ABOUT THIS TASK | Copy each line from the listing below where the word "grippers" shows up.

INFORMATION SUPPLIED |
————————

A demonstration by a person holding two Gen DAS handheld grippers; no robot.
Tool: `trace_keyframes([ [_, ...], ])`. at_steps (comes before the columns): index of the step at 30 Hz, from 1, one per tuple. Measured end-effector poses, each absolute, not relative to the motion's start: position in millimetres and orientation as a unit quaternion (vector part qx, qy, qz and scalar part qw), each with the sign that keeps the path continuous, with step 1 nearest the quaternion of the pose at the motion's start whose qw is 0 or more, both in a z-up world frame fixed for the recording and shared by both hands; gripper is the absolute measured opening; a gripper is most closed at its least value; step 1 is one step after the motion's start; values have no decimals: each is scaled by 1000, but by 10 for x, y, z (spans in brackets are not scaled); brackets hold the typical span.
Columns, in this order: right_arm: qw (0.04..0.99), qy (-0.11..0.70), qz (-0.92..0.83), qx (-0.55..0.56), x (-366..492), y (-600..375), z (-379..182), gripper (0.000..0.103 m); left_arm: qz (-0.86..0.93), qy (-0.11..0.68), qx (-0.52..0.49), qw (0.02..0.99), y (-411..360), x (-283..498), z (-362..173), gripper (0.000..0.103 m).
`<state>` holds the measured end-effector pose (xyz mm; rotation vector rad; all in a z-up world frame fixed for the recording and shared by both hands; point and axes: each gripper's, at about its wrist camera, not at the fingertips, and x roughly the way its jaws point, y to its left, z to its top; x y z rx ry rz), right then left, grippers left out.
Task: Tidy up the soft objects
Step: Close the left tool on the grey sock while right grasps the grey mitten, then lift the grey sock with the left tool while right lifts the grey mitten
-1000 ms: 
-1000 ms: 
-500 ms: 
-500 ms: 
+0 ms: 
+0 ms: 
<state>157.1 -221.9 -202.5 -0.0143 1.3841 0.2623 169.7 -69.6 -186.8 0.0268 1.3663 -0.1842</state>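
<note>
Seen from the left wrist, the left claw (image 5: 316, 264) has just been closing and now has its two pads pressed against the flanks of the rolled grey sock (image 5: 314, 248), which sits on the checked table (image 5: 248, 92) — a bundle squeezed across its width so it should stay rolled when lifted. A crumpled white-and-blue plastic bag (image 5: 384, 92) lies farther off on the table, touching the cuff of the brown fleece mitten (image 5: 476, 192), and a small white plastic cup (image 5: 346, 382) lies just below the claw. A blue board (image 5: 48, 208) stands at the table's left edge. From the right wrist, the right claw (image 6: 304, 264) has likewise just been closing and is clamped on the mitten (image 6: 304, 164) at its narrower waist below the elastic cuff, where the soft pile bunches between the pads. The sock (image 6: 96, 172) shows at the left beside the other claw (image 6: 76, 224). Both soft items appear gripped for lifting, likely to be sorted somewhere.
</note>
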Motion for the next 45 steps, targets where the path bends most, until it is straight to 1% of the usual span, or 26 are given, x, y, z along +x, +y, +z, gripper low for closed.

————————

RESPONSE BOX |
A demonstration by a person holding two Gen DAS handheld grippers; no robot.
`<state>` holds the measured end-effector pose (xyz mm; rotation vector rad; all in a z-up world frame fixed for the recording and shared by both hands; point and axes: each gripper's, at about its wrist camera, not at the fingertips, and x roughly the way its jaws point, y to its left, z to its top; x y z rx ry rz), right then left, grippers left out.

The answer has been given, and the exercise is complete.